Voor en na de crisis
Dit onderzoek vond echter plaats voordat grote ophef ontstond over de pensioenen, nadat die door sommige pensioenfondsen gekort werden als gevolg van de financiële crisis. Zijn die resultaten dan nu nog relevant? De Bresser, inmiddels universitair docent bij de afdeling Econometrie & Operations Research aan de universiteit van Tilburg, heeft dit panelonderzoek sindsdien voortgezet. Binnenkort stuurt hij een artikel over de resultaten tot en met 2014 voor peer review naar een tijdschrift.
De conclusies staan daarom nog niet vast, maar een indicatie kan hij wel geven: “We zien dat er sinds 2008 niet heel veel veranderd is. Mensen hebben hun doelstelling iets naar beneden bijgesteld, met ongeveer twaalf procent.” Die daling gaat redelijk gelijk op met de daling in hun werkelijke pensioen als ze stoppen met werken.
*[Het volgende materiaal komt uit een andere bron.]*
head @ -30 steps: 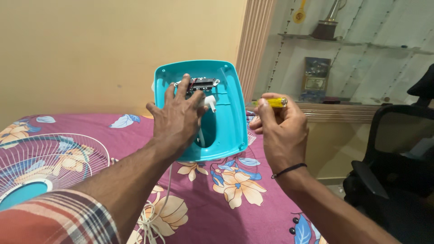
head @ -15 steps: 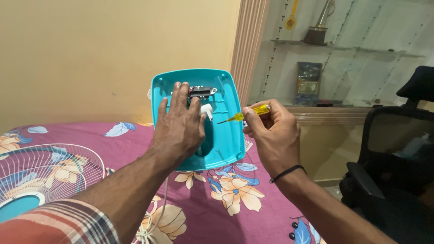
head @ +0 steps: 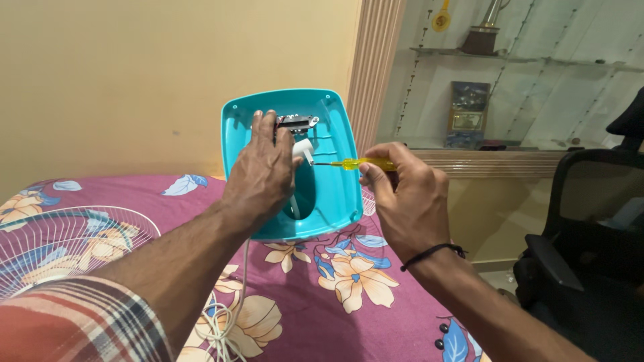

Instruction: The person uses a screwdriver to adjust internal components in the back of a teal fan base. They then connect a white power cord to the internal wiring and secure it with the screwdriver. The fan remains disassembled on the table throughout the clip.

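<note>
Screwdriver [head: 359,163] in R hand [head: 402,201], teal base [head: 335,194]

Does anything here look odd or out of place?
Yes: a teal plastic housing stands on edge on a flowered bedspread, its insides exposed. The left hand steadies it, the right hand pokes a yellow screwdriver inside. A white fan grille lies detached.

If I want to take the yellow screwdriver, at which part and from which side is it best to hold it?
Probably grip the yellow handle, coming from the right. The screwdriver lies roughly level, its thin shaft pointing left into the teal base near the white part, where the left hand leaves little room. The handle is the thick end, and the right hand already holds it there.
</note>
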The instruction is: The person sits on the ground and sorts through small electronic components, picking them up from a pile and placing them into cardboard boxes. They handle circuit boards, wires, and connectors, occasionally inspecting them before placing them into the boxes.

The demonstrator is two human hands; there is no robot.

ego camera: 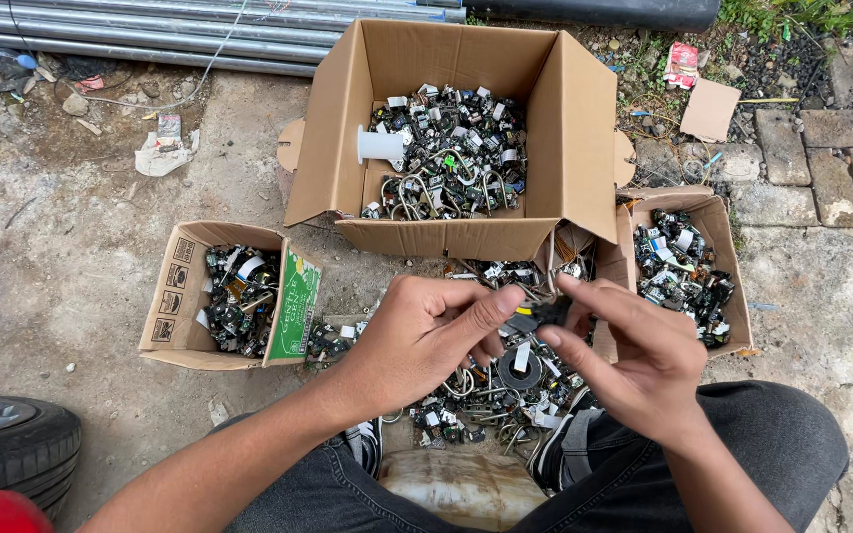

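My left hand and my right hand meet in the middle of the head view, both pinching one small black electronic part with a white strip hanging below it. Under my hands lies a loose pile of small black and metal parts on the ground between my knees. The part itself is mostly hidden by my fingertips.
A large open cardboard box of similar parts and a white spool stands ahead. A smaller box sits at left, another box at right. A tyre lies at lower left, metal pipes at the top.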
De Bresser: “De fractie mensen die volgens hun eigen doelstelling tekortkomen, is maar heel licht toegenomen, vergeleken met 2008.”
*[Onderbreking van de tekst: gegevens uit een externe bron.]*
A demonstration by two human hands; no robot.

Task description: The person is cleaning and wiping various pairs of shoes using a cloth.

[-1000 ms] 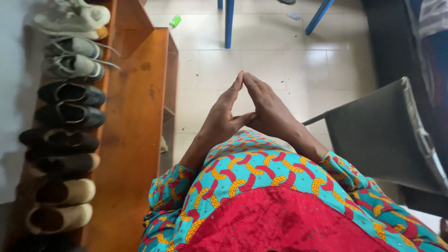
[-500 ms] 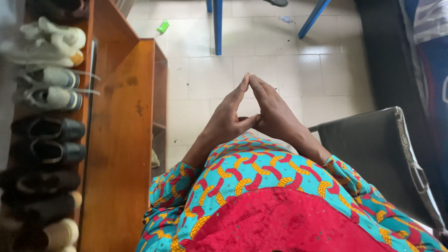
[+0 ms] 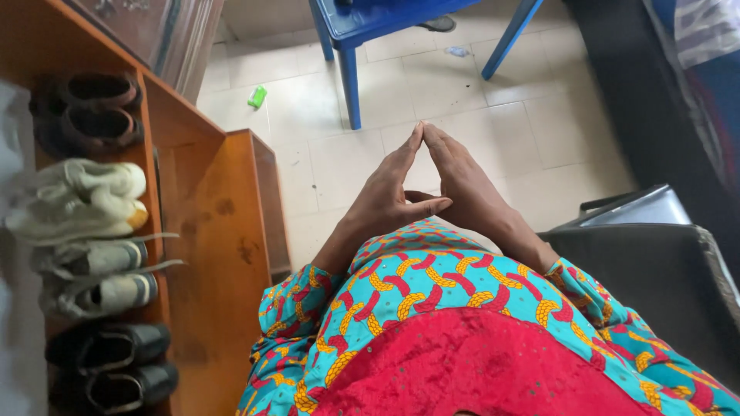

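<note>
My left hand [image 3: 388, 198] and my right hand [image 3: 465, 183] are held out in front of my body over the pale tiled floor [image 3: 470, 92]. Their fingertips touch and the fingers are straight, making a peak, with the thumbs meeting below. Neither hand holds anything. My sleeves and dress [image 3: 432, 293] are turquoise with a red and yellow pattern, and a red cloth panel lies lower down.
A wooden shoe rack [image 3: 220, 231] stands to my left, carrying brown shoes [image 3: 92, 108], white sneakers [image 3: 77, 200], grey-white sneakers [image 3: 96, 273] and black shoes [image 3: 112, 362]. A blue chair [image 3: 362, 23] is ahead, a small green object [image 3: 257, 96] lies on the tiles, and a dark chair [image 3: 655, 270] is at my right.
The view has tilted and shifted, bringing the blue chair seat and more shoes into sight. My hands stay pressed fingertip to fingertip in the same pose.
</note>
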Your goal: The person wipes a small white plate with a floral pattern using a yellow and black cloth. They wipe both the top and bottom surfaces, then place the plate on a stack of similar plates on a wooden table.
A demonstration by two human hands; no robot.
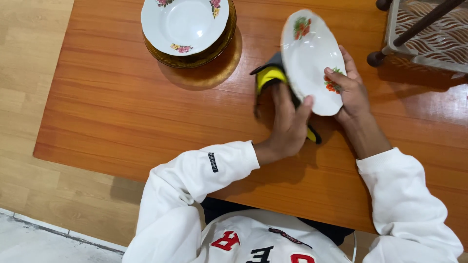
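Observation:
My right hand [350,87] grips the edge of a white plate with red flower prints [308,53], held tilted above the table. My left hand [287,127] presses a yellow and dark cloth [271,74] against the plate's underside, thumb touching its lower rim. Most of the cloth is hidden behind the plate and hand.
An orange-brown wooden table [146,112] lies under my hands. At its far edge a white flowered plate [184,22] rests on an amber glass plate [204,57]. A grey dish rack [429,34] stands at the top right. Light wooden floor [24,97] runs along the left.

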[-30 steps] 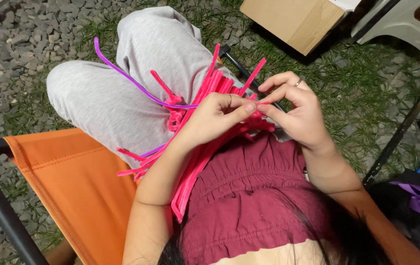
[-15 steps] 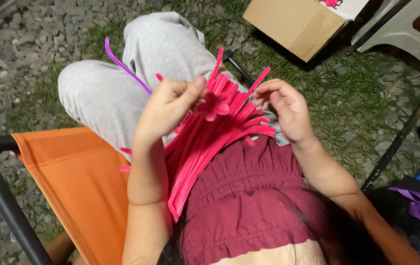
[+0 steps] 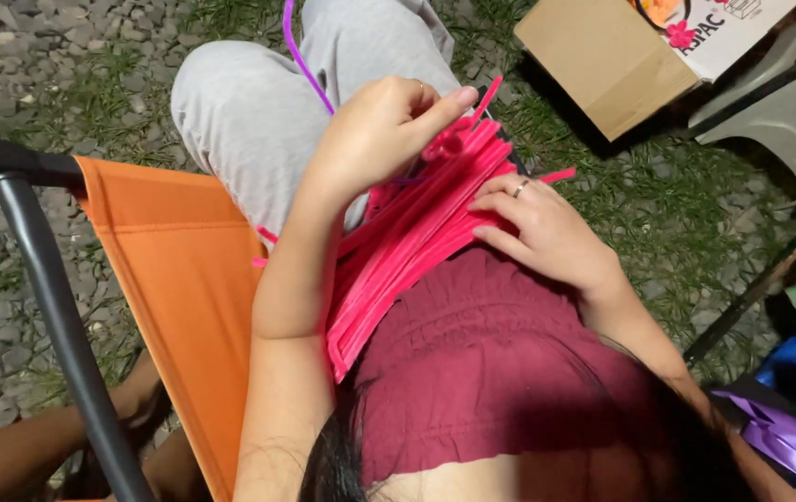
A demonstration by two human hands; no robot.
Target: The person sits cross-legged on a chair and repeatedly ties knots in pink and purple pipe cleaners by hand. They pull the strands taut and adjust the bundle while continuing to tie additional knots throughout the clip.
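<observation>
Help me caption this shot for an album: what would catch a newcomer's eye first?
The bright pink bundle of pipe cleaners lying across the lap stands out at once, with the right hand resting on it. Above it, the left hand is raised, pinching a small pink twisted piece, with a purple pipe cleaner curving up behind it. To the left, the orange chair fabric is the other strong colour.

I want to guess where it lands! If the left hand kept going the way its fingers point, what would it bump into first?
Probably the cardboard box on the grass: the left hand points up-right toward it, though depth is unclear.
</observation>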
Binnen de Nederlandse verhoudingen is wat iemand aan pensioen ‘minimaal nodig’ heeft ook een kwestie van persoonlijke voorkeur. De een wil in zijn eigen zeilboot een wereldreis maken, een ander blijft liever thuis met de postzegelverzameling. Het feit dat mensen na de financiële crisis minder pensioen verwachten, betekent nog niet per se dat ze minder tevreden zijn over hun pensioen of het pensioenstelsel in het algemeen. De gegevens uit dit panelonderzoek wijzen er meer op dat mensen flexibel hun doelstellingen aanpassen aan de verwachte realiteit.